# A Sound Activity Detector Embedded Low-Power MEMS Microphone Readout Interface for Speech Recognition

Youngtae Yang Dept. of Eletrical and Computer Engineering Seoul National University Seoul, Korea youngtae.yang@analog.snu.ac.kr Jun Soo Cho Inter-university Semiconductor Research Center Seoul National University Seoul, Korea junsoo.cho@analog.snu.ac.kr Byunggyu Lee Dept. of Eletrical and Computer Engineering Seoul National University Seoul, Korea byunggyu.lee@analog.snu.ac.kr Suhwan Kim Dept. of Eletrical and Computer Engineering Seoul National University Seoul, Korea suhwan@snu.ac.kr

Abstract— This paper presents a sound activity detector embedded low-power MEMS microphone readout interface for speech recognition. The proposed readout interface exploits the sound activity detector to automatically switch to active/standby mode depending on whether a sound activity is present or not. Since voice recognition applications are mostly in standby mode, standby power consumption is of greater importance than active power consumption. Our readout interface consumes only 14  $\mu$ A in standby mode, which can significantly extend battery usage time. Also, a fast wake-up feature is provided. In active mode, the readout interface converts the microphone input signal to a highresolution digital signal. The proposed circuit is fabricated in a 0.18  $\mu$ m CMOS process. The measurement is performed using a differential piezo MEMS transducer. It achieves A-weighted signal-to-noise ratio of 62.6 dBA and a dynamic range of 104.5 dB.

# Keywords— Speech recognition, MEMS, microphone, readout interface, sound activity detector, standby mode

# I. INTRODUCTION

Speech recognition is becoming more important with the rapid growth of IoT technologies and applications. In the future, many smart devices will be controlled by voice. The process of general speech recognition is as follows. First, the sound is converted into digital data by the microphone, and the processor performs algorithms such as deep-learning to identify the sound. If the quality of the converted digital signal is low, speech recognition accuracy is degraded. Therefore, a microphone that generates high-quality signals with low noise is required. In addition, these microphones are typically used in batterypowered devices, so power consumption should be low.

Unfortunately, there exists a trade-off between performance and power consumption. It is difficult to design a microphone that satisfies both high performance and low power. In general, speech recognition applications spend most of the time waiting for a voice [1]. The actual time to perform speech recognition is only a fraction of the total operating time. Therefore, average power consumption can be drastically reduced by activating the microphone using a wake-up circuit only when a voice is present. Thus, reducing power consumption in standby mode is more important than reducing power consumption in active mode. In addition, a fast wake-up feature is required. If the wake-up time is too long, the beginning portion of a voice input can remain undetected.
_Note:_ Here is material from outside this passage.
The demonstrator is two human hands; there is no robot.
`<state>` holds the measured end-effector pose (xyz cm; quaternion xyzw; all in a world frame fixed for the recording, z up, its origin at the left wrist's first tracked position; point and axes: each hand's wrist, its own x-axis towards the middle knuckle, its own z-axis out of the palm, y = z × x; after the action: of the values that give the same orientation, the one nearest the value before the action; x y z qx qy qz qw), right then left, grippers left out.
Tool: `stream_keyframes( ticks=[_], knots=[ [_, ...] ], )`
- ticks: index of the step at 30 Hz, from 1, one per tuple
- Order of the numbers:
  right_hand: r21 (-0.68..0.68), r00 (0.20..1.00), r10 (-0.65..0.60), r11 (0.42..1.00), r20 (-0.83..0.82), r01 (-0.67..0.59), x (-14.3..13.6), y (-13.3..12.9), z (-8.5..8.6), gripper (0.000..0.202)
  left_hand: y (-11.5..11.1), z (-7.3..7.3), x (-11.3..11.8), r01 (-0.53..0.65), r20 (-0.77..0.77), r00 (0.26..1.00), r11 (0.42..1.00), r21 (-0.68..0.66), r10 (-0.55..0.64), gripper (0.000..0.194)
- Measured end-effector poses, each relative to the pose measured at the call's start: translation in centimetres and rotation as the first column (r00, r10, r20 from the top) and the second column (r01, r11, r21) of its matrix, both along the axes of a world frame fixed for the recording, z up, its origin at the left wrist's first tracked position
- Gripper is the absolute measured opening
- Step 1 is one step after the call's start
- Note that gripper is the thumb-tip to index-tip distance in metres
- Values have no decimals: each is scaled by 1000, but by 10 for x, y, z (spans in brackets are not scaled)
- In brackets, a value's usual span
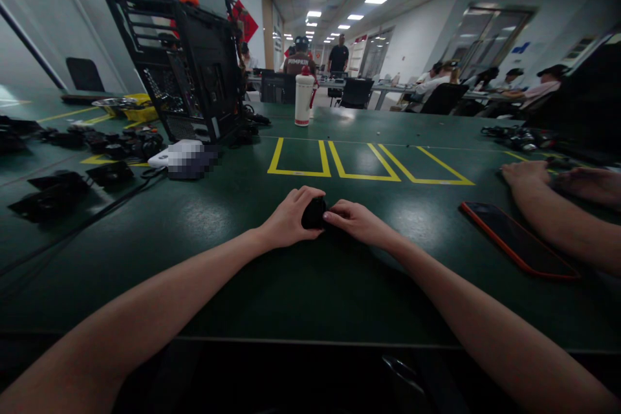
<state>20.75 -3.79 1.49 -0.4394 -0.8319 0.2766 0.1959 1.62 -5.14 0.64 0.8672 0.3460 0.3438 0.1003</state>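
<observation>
Between my hands, over the green table (272,297), is a small black object (314,213) with a rounded outline; its kind is too dark to make out. My left hand (294,217) is closed around its left side, thumb below and fingers above. From the right, my right hand (353,221) touches the object's edge with thumb and fingers pinched together. Whether the right fingertips hold a separate small part is hidden. Three yellow tape outlines (299,173) lie on the table beyond my hands.
An open black computer case (194,71) stands at the left, near a pale device (182,158) and dark parts (63,191). A white bottle (304,98) stands farther back. At right lie an orange-edged phone (519,239) and another person's hands (528,178). People sit behind.
</observation>
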Motion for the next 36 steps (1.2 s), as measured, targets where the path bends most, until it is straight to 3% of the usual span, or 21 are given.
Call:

High-performance microphones have been reported in [2]– [4]. However, they should always be in active mode since a wake-up circuit is not integrated. Other previous studies have implemented a voice activity detector (VAD) for a wake-up feature. Previous works have implemented VADs with lowpower LNAs and filter banks [5], [6]. However, they only provide wake-up functionality through voice activity detection and do not function as readout interfaces because analog-todigital converters (ADC) are not integrated. Other studies have implemented VADs by using low power readout interfaces (8bits ADC) and voice detection algorithms [7], [8]. However, they cannot obtain high-quality digitized voice data due to low ADC resolution. Therefore, they are not suitable for high-level speech recognition, such as understanding the meaning of words.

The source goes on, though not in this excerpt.